How to Mirr Function in Excel

Why This Task Matters in Excel

For analysts, accountants, and business owners, very few questions are as critical as “Is this project truly profitable once I factor in my cost of capital and what I can earn on the money the project returns?” Traditional measures such as payback period or even the regular IRR can give misleading answers because they silently assume you can reinvest every positive cash flow at exactly the same rate you used to borrow the money. In real life, you usually finance at one rate—often your weighted average cost of capital—and reinvest surpluses at a very different, and usually lower, rate. The Modified Internal Rate of Return (MIRR) corrects this flaw by allowing you to specify two separate rates: a finance rate for the outflows and a reinvestment rate for the inflows.

Imagine a retail chain opening a new store. The build-out is financed with a bank loan at 8 percent, while surplus cash generated during the life of the project is usually parked in the group’s treasury pool earning just 4 percent. MIRR lets the finance team plug both numbers into a single formula and arrive at one clear performance figure that already incorporates these two realities. The same principle applies to private-equity funds comparing portfolio companies, construction firms bidding on multi-year contracts, or non-profits evaluating grant-funded programs with restricted investment rules.

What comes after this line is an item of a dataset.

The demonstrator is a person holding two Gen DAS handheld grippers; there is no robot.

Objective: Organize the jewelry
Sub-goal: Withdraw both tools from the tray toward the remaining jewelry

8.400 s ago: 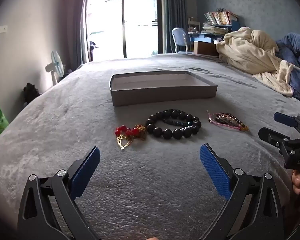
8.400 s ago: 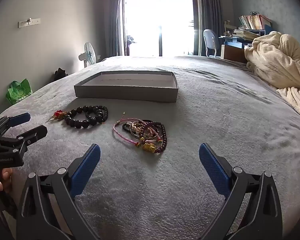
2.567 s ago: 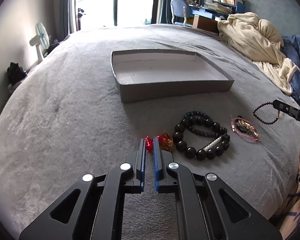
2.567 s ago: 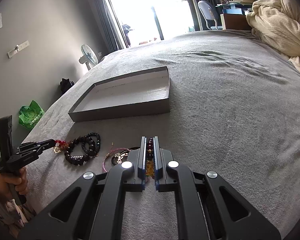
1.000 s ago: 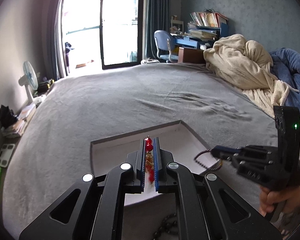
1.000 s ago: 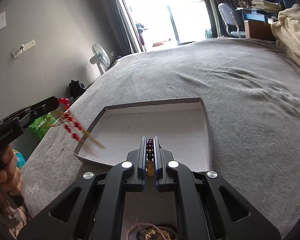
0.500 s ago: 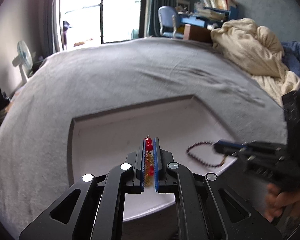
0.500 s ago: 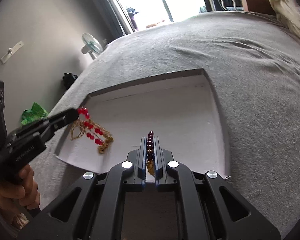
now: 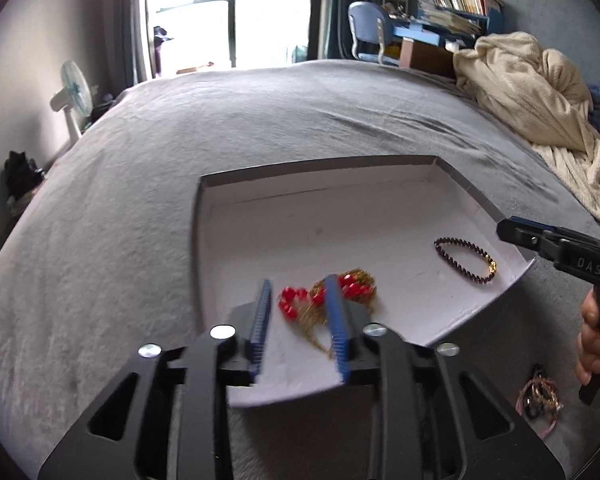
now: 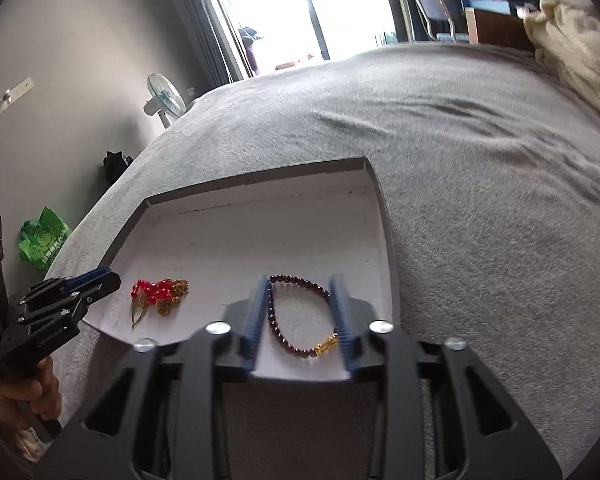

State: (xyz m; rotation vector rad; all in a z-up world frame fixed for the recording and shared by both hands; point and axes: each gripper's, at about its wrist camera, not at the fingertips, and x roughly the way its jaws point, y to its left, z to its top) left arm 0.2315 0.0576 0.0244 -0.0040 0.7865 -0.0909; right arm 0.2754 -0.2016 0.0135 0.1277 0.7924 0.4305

Because Excel is almost universally available and offers built-in financial functions, using MIRR inside a spreadsheet becomes the fastest route from raw cash-flow schedules to board-ready numbers. A lack of MIRR knowledge often leads to inflated IRRs, poor project selection, or mispriced capital. Worse, it can distort incentive schemes where managers are rewarded for hitting unrealistic hurdle rates. Mastering MIRR not only sharpens individual decision-making but also connects to broader Excel workflows such as scenario analysis, data tables, and dashboard reporting.

Best Excel Approach

The dedicated MIRR function is almost always the best tool because it was designed exactly for this purpose, requires only one line of code, and works with both legacy spreadsheets and the newest Microsoft 365 versions. Although you can reverse-engineer the calculation with FV, PV, and RATE, that approach is longer, harder to audit, and more error-prone. Choose MIRR when you:

  • Have periodic (equally spaced) cash flows
  • Know your borrowing rate and your reinvestment rate
  • Want a single percentage that is directly comparable to IRR or your hurdle rate

Avoid MIRR if your cash flows are irregularly timed (for example, semi-annual and quarterly mixtures); in that case, XIRR or a manual discounted cash-flow model is better.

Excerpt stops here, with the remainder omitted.